In evidence is a (PLN 11) form dated September 9, 2004, which indicated that the carrier was disputing medical benefits as well as indemnity benefits because “per [Dr. M’s] evaluation of 5/11/04,” there is “no need for continued treatment that relates to the above referenced claim” and that the carrier “accepts a sprain/strain only to the lumbar spine.” The claimant’s claim for reimbursement of travel expenses for medical treatment at the direction of Dr. R begins on September 17, 2004. There is no preauthorization document in evidence and the testimony appears to indicate that preauthorization was obtained in some manner and time from the carrier’s adjuster. The hearing officer based his determination on this issue on the basis that the travel for treatment was for a noncompensable condition. From the evidence submitted we are unable to ascertain how the preauthorization was obtained and whether the preauthorization had the referenced Rule 134.600(f)(5)(C) notice. In any case there is no provision in Rule 134.600, or its preamble, which provides for a waiver (in cases where preauthorization is required) in the event the notice requirement of Rule 134.600(f)(b)(C) is not given. We decline to read such a provision into the rule. The hearing officer’s decision on this issue is affirmed.
As previously noted a properly appointed designated doctor found the claimant not at MMI on February 26, 2004, and estimated that MMI would be reached on or about June 1, 2004. The carrier’s RME doctor, Dr. M, certified the claimant at MMI on May 11, 2004. We note that the claimant was apparently never sent back to the designated doctor for reevaluation for MMI on or about June 1, 2004. Instead the claimant began a course of treatment with Dr. R, and the subclaimant until Dr. TM certified MMI on December 9, 2004. The hearing officer clearly, and incorrectly, stated that Dr. M was the designated doctor.

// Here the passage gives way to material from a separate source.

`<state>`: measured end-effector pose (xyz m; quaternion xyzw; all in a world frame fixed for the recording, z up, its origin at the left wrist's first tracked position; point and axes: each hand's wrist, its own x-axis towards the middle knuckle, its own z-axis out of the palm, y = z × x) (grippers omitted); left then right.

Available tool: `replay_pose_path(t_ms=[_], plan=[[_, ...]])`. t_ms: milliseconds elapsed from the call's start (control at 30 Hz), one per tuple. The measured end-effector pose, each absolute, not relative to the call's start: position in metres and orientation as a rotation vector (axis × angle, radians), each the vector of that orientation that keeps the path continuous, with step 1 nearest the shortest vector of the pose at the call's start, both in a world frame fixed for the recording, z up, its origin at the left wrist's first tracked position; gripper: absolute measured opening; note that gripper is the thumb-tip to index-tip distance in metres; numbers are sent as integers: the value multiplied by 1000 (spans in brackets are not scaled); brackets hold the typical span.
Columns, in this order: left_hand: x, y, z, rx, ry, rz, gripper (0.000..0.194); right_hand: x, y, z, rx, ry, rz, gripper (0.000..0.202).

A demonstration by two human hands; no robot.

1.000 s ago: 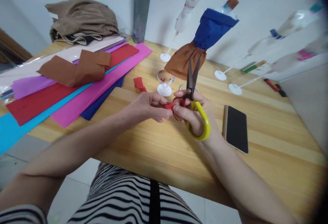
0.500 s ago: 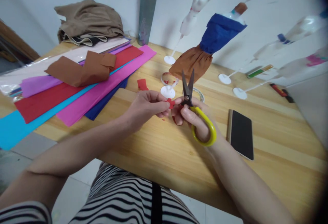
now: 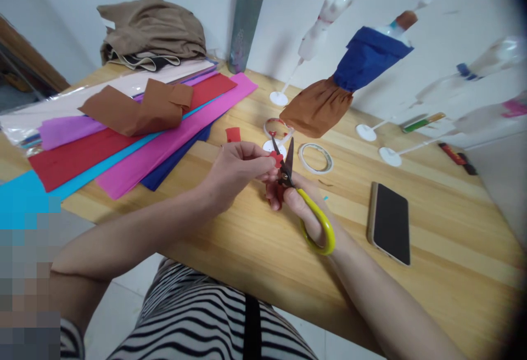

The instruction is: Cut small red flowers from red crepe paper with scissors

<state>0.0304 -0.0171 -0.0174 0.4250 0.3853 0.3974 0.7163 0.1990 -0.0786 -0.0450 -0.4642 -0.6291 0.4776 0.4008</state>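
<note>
Between its thumb and fingers my left hand (image 3: 242,170) pinches a small red paper piece (image 3: 276,158). My right hand (image 3: 304,206) is wrapped round the yellow handles of the scissors (image 3: 319,228); the blades point up and away, spread apart, right beside the red piece. Some red shows near my right fingertips too, too small to make out. Another red scrap (image 3: 233,134) lies on the table behind my left hand. Past the blades, a mannequin in a blue top (image 3: 368,58) and brown skirt (image 3: 319,106) leans to the right.
Coloured paper sheets (image 3: 177,140) and a brown piece (image 3: 144,110) lie at the left, with folded cloth (image 3: 156,28) behind. A flask (image 3: 247,25) stands at the back. Tape rolls (image 3: 302,159), a phone (image 3: 391,223) and more mannequins (image 3: 329,14) are ahead and right.
The scissors have moved left and tilted, so their blades are now beside the red piece. The view has shifted slightly, and the right-hand tape roll shows in full.
</note>
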Motion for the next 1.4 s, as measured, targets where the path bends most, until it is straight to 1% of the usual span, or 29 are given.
replay_pose_path(t_ms=[133, 267, 567, 800, 900, 1133, 1400], plan=[[30, -17, -20, 870, 857, 889, 15, 195, -80, -47, -1189, -1596, 1156, 48], [31, -16, -20, 822, 863, 883, 16, 193, -80, -46, -1194, -1609, 1129, 49], [31, -16, -18, 963, 844, 916, 16, 198, -79, -47, -1207, -1585, 1168, 47], [29, -16, -20, 992, 841, 904, 16, 197, -77, -47, -1183, -1545, 1251, 54], [29, -16, -19, 991, 827, 912, 17, 199, -77, -47, -1175, -1599, 1242, 52], [28, -14, -20, 1043, 887, 954, 11, 201, -78, -48, -1206, -1627, 1190, 50], [29, -14, -17, 1064, 899, 954, 13, 202, -78, -44, -1237, -1657, 1187, 51]])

Although the hearing officer found (Finding of Fact No. 12) that Dr. M’s “assigned MMI date is supported by a preponderance of the evidence” the hearing officer erred in stating that Dr. M was the properly appointed designated doctor. By doing so the hearing officer may have accorded Dr. M’s MMI date greater weight than it was entitled to.
We reverse the hearing officer’s determination that the claimant reached MMI on May 11, 2004, as assigned by Dr. M, “the properly appointed designated doctor.” We remand the case back to the hearing officer for a determination on an MMI date applying the correct standard.
Pending resolution of the remand, a final decision has not been made in this case. However, since reversal and remand necessitate the issuance of a new decision and order by the hearing officer, a party who wishes to appeal from such new decision must file a request for review not later than 15 days after the date on which such new decision is received from the Division, pursuant to Section 410.202 which was amended June 17, 2001, to exclude Saturdays and Sundays and holidays listed in Section 662.003 of the Texas Government Code in the computation of the 15-day appeal and response periods. See APD 92642, decided January 20, 1993.
The true corporate name of the insurance carrier is ZURICH AMERICAN INSURANCE COMPANY and the name and address of its registered agent for service of process is
LEO F. MALO
12222 MERIT DRIVE, SUITE 700
DALLAS, TEXAS 75251-2237.
Thomas A. Knapp
Robert W. Potts
Margaret L. Turner
We do note that both Dr. M, on a Report of Medical Evaluation (TWCC-69) and narrative, and Dr. MC on a TWCC-69 form, refer to themselves as the designated doctor.